Instructions to follow: Output the entries below exactly, from the first line to the line holding "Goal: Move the", both included.
-------- Information given --------
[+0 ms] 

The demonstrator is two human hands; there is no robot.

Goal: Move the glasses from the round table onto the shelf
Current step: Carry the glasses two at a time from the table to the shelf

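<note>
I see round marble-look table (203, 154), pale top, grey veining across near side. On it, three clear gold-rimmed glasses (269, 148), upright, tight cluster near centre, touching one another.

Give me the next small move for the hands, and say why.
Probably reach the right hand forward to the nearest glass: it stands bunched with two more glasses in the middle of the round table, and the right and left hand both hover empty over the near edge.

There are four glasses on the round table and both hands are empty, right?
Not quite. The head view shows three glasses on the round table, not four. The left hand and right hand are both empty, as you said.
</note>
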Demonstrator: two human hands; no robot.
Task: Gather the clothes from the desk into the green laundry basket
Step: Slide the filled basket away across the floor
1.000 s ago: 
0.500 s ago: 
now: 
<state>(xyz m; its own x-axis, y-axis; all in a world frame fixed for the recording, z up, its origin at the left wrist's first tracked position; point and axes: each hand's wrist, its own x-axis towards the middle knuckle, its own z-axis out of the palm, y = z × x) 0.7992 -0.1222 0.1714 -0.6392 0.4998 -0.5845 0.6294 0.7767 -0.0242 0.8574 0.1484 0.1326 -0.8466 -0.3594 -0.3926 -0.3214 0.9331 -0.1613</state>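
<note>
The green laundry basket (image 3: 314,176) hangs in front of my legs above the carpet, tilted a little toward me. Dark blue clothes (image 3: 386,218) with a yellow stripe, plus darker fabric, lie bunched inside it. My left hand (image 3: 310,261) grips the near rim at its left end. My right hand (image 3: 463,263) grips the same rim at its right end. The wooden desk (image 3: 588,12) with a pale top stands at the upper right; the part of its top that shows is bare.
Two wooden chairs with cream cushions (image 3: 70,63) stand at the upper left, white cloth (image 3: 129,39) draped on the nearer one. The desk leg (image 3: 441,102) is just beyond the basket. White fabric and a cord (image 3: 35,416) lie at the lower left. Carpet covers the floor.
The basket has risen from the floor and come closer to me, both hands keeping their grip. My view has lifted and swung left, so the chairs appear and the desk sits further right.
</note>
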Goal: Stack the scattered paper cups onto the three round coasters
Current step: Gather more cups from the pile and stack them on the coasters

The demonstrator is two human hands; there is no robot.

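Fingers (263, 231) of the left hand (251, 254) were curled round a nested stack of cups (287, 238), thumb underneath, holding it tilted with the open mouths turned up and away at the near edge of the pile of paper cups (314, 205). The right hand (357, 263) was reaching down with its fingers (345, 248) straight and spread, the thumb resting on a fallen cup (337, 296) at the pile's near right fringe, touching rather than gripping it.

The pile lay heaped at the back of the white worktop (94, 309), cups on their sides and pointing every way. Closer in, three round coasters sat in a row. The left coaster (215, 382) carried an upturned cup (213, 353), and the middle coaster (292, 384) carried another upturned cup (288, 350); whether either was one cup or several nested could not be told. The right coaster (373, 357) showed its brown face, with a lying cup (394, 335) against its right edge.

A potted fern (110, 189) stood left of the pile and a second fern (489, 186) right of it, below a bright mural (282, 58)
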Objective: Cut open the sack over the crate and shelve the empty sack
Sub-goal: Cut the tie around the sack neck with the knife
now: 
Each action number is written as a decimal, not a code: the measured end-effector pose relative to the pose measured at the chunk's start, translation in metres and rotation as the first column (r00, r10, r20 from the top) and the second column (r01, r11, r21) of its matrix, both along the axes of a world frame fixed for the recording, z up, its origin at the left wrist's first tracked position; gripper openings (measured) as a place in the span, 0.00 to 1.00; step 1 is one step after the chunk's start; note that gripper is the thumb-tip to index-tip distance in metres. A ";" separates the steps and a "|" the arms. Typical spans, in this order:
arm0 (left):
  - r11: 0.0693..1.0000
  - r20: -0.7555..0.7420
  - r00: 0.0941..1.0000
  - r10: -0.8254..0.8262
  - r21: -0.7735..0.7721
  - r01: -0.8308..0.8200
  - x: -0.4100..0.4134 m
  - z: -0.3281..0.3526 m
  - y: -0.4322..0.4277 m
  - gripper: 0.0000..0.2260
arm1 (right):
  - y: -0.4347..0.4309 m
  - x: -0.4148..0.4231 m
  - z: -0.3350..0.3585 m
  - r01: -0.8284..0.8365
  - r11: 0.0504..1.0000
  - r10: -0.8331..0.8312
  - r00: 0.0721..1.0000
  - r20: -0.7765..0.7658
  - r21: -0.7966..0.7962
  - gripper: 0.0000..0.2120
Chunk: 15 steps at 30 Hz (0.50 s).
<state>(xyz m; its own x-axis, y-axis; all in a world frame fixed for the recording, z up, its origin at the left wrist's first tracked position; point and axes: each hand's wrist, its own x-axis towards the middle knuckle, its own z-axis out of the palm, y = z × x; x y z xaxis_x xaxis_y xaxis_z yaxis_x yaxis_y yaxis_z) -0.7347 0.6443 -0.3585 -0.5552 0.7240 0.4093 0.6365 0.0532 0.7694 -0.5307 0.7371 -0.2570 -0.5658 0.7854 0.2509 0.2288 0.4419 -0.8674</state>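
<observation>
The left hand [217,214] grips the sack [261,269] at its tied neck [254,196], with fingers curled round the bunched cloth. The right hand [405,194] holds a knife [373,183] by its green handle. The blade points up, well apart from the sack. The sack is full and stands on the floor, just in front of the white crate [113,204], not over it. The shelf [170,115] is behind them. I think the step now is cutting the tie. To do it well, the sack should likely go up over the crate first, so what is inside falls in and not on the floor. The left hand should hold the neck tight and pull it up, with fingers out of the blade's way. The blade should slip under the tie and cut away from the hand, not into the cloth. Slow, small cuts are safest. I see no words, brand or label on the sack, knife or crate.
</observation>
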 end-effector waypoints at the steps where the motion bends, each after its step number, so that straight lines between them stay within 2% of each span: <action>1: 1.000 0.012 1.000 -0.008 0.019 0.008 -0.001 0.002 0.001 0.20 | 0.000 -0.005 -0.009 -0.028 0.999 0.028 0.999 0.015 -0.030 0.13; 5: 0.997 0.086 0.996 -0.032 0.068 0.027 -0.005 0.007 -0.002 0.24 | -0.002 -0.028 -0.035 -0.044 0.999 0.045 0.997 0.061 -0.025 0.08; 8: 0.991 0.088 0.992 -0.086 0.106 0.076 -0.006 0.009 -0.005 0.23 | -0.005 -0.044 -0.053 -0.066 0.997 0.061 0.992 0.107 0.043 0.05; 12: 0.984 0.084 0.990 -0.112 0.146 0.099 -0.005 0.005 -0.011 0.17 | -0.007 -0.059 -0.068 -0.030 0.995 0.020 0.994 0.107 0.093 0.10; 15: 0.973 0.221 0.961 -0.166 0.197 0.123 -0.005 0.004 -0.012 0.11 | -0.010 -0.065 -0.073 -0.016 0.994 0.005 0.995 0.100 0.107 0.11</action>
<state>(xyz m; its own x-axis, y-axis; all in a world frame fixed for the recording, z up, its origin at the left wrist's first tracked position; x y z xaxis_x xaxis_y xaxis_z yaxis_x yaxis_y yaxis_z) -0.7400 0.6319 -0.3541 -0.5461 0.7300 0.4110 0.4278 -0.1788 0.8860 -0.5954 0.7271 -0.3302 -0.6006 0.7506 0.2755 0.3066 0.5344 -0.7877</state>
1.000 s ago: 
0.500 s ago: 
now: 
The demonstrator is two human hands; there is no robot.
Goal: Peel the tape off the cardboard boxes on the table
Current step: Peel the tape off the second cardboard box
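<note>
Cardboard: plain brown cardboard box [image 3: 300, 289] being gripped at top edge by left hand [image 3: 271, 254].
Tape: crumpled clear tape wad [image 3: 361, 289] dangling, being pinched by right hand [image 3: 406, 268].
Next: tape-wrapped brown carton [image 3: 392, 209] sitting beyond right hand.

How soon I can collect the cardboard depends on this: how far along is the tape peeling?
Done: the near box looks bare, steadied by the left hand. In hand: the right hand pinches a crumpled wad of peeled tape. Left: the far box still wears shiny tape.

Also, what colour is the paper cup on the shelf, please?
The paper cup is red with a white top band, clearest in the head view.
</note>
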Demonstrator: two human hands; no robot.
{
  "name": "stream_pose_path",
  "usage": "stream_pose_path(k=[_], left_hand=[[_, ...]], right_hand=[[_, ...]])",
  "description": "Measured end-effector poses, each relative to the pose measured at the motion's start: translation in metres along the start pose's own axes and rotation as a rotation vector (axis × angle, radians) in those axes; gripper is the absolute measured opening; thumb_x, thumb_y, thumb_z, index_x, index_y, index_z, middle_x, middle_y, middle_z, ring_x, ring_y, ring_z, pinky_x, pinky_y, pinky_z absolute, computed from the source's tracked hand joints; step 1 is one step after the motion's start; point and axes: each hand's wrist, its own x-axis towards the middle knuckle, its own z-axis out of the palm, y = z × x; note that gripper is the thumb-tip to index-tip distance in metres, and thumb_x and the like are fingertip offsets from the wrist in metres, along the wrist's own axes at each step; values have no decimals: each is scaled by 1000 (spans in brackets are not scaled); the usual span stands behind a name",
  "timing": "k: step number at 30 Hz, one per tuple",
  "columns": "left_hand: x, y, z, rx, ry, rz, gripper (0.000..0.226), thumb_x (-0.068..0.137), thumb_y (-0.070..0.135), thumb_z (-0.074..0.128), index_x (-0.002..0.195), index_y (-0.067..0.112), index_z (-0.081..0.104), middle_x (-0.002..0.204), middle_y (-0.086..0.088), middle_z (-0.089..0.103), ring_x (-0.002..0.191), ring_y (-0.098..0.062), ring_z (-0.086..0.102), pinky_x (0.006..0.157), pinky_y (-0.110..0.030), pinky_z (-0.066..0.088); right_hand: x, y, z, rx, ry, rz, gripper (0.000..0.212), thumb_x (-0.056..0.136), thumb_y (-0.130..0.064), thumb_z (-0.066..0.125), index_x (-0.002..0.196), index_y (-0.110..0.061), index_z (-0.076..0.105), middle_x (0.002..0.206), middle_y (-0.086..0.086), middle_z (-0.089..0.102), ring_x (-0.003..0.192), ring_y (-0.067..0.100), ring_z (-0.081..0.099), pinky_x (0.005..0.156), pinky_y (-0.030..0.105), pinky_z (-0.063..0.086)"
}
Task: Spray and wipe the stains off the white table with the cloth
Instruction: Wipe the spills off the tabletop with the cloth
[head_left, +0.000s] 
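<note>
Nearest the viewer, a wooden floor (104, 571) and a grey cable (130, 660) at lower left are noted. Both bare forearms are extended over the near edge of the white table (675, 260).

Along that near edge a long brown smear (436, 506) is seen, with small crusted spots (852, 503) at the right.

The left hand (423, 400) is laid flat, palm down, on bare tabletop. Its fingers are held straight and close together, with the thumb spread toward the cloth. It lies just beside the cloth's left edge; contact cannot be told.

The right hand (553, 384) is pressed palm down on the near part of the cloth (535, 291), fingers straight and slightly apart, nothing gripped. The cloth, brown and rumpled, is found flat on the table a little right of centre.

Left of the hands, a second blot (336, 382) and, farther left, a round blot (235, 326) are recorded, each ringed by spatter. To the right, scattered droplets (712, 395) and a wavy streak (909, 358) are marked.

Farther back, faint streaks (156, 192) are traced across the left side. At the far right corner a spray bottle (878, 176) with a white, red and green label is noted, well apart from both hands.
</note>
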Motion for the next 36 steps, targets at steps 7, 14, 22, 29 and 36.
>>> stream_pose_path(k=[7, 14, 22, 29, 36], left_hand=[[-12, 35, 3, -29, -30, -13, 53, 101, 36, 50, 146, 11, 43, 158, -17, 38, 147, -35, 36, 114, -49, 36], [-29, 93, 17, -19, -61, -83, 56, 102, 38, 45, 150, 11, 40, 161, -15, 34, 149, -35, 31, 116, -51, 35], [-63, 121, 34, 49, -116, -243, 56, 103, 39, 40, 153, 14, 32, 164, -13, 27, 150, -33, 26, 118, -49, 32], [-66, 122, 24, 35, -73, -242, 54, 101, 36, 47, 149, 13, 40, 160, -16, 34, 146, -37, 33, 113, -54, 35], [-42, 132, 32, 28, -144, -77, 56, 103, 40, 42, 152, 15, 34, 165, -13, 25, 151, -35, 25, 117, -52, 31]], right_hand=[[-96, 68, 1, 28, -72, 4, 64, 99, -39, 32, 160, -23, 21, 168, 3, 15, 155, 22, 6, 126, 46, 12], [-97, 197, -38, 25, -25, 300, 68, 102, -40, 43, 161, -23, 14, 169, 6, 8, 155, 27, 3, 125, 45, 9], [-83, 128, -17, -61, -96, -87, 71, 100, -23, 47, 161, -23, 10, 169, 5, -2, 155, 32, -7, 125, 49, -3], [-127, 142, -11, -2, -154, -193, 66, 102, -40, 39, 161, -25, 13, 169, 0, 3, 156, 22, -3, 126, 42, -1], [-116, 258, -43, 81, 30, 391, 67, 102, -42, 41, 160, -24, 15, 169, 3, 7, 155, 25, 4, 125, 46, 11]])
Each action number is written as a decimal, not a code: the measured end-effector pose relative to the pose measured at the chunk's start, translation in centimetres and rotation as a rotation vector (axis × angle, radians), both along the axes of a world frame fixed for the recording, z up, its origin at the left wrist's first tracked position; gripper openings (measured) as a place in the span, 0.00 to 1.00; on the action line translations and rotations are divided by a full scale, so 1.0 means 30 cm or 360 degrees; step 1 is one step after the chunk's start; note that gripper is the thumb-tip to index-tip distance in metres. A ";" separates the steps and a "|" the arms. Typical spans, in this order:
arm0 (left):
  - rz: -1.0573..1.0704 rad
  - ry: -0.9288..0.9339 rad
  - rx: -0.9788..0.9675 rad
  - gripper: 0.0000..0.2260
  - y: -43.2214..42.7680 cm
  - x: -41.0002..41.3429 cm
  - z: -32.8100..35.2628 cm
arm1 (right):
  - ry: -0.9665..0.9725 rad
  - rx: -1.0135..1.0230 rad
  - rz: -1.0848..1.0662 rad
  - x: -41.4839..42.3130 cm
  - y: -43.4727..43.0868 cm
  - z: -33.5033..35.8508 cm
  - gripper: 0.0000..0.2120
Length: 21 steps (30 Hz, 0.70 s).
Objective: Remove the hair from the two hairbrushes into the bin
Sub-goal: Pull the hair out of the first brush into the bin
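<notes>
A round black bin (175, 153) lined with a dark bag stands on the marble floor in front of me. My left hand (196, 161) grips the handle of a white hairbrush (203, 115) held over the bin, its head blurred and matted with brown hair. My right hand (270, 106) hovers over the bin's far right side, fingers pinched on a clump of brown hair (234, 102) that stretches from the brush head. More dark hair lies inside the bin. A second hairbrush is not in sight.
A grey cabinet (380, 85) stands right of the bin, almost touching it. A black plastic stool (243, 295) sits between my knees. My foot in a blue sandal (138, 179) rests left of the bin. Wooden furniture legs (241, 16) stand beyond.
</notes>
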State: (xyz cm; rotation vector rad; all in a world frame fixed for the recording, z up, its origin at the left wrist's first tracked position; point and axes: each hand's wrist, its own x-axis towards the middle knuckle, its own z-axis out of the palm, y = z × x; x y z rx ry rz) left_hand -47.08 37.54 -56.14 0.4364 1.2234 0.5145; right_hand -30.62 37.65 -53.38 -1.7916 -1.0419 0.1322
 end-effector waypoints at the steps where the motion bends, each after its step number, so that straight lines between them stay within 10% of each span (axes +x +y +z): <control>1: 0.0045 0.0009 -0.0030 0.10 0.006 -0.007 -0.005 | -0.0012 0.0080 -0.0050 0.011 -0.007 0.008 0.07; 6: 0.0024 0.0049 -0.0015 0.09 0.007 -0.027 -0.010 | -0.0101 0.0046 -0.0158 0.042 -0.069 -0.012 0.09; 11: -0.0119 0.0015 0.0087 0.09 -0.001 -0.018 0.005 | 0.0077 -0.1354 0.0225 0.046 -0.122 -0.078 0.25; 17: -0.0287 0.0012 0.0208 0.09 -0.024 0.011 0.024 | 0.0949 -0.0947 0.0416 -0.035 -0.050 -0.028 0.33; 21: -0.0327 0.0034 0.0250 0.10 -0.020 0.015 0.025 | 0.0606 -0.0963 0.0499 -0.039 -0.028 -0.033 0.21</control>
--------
Exercise output:
[+0 ms] 

The demonstrator is two human hands; there is no robot.

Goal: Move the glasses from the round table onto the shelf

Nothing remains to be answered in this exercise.